The margin of error for the proportion interval is given by this formula:

$ME=z_{\alpha/2}\sqrt{\frac{\hat p (1-\hat p)}{n}}$ (a)

If solve n from equation (a) we got:

$n=\frac{\hat p (1-\hat p)}{(\frac{ME}{z})^2}$ (b)

Part a

In order to find the critical value we need to take in count that we are finding the interval for a proportion, so on this case we need to use the z distribution.
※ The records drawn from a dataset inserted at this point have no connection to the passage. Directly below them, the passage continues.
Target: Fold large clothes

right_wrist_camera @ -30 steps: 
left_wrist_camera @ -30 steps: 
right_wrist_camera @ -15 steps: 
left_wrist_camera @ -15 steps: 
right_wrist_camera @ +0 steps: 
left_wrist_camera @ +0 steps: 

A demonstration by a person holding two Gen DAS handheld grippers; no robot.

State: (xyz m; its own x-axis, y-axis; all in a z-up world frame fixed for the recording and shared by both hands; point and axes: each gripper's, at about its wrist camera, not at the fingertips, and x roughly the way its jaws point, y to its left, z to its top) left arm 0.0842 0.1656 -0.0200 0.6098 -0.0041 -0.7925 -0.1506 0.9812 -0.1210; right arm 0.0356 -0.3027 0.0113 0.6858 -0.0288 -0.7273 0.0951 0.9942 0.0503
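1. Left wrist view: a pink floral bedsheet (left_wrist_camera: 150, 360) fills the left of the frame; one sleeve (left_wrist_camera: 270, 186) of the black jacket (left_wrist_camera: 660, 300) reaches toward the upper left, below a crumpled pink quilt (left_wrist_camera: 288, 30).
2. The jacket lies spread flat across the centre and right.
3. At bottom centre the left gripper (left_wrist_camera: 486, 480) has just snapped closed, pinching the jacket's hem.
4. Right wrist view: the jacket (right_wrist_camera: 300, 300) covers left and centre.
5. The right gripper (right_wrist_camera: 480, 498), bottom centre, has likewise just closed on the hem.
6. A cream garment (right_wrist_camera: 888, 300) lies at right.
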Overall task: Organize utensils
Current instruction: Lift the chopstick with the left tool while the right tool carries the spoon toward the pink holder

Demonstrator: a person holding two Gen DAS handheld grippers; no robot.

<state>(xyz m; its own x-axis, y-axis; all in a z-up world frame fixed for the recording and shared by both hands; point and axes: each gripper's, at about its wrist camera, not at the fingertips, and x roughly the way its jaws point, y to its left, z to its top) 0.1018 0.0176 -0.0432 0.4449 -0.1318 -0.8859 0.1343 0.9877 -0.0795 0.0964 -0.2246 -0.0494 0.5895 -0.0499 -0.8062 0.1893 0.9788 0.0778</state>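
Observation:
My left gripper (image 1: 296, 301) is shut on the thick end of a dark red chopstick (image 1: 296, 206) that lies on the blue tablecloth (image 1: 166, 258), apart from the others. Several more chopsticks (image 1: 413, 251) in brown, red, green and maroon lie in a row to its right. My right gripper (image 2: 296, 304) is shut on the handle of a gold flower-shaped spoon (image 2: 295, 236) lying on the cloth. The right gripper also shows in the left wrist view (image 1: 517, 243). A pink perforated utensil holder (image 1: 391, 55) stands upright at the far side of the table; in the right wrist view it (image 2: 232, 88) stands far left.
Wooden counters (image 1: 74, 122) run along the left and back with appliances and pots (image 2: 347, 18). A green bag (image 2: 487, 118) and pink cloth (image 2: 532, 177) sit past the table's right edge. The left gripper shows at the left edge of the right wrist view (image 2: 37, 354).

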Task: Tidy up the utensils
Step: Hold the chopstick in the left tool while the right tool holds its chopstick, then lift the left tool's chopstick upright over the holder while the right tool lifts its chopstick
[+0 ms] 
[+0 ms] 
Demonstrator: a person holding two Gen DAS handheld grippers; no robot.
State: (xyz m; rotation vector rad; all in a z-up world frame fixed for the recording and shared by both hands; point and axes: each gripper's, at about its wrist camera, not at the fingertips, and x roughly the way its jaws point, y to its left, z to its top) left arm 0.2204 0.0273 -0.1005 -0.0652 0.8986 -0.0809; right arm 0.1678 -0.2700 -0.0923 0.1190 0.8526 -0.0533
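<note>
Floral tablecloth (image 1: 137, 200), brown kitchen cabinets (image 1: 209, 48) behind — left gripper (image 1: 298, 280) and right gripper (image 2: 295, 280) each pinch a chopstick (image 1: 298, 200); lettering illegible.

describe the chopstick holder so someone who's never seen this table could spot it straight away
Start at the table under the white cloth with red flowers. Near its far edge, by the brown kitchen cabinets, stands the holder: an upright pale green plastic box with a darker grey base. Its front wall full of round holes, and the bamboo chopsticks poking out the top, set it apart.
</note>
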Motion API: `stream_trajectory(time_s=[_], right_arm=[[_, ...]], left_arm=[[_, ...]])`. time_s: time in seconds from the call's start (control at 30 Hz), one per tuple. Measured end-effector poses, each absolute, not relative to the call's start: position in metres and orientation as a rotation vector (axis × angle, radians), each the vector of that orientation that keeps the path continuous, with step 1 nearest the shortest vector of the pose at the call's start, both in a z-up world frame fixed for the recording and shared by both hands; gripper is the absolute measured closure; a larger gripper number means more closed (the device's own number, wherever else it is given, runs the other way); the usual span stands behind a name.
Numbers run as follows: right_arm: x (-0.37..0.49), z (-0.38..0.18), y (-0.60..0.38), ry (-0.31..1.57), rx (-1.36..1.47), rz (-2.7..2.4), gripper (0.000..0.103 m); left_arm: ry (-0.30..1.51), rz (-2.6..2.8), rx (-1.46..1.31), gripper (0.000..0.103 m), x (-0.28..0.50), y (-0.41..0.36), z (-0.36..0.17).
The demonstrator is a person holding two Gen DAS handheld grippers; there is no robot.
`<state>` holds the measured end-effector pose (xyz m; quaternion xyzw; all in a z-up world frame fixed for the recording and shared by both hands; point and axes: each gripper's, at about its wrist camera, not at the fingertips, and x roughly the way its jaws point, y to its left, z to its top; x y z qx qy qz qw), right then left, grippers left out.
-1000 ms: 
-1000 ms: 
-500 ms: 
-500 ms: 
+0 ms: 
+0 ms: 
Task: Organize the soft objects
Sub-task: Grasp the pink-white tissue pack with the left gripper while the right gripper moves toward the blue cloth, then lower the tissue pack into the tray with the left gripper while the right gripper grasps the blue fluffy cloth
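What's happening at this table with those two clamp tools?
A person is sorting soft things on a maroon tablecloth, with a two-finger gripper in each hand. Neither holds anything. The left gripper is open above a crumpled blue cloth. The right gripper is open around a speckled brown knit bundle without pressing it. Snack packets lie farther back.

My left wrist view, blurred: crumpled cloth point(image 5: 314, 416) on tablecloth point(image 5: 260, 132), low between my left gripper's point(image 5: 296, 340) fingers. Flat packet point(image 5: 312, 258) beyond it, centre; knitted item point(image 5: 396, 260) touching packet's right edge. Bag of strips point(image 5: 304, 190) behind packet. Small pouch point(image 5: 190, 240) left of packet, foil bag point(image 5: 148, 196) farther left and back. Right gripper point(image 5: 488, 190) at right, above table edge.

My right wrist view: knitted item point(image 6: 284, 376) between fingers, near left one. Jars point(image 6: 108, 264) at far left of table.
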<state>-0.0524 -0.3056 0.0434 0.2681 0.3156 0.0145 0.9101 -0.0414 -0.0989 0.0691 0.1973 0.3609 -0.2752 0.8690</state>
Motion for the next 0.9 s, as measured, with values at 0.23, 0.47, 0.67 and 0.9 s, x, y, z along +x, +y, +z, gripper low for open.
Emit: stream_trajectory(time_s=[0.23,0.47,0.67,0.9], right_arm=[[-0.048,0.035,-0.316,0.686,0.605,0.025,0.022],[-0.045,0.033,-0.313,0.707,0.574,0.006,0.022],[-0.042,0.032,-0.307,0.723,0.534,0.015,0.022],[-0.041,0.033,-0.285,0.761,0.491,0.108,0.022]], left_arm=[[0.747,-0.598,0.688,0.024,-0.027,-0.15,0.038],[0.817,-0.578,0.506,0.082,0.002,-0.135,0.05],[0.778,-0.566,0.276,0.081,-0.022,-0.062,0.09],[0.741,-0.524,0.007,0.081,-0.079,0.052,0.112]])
Since our interval is at 90% of confidence, our significance level would be given by $\alpha=1-0.9=0.1$ and $\alpha/2 =0.05$ . And the critical value would be given by:

$z_{\alpha/2}=\pm 1.64$

The margin of error for the proportion interval is given by this formula:

$ME=z_{\alpha/2}\sqrt{\frac{\hat p (1-\hat p)}{n}}$ (a)

And on this case we have that $ME =\pm 0.02$ and we are interested in order to find the value of n, if we solve n from equation (a) we got:

$n=\frac{\hat p (1-\hat p)}{(\frac{ME}{z})^2}$ (b)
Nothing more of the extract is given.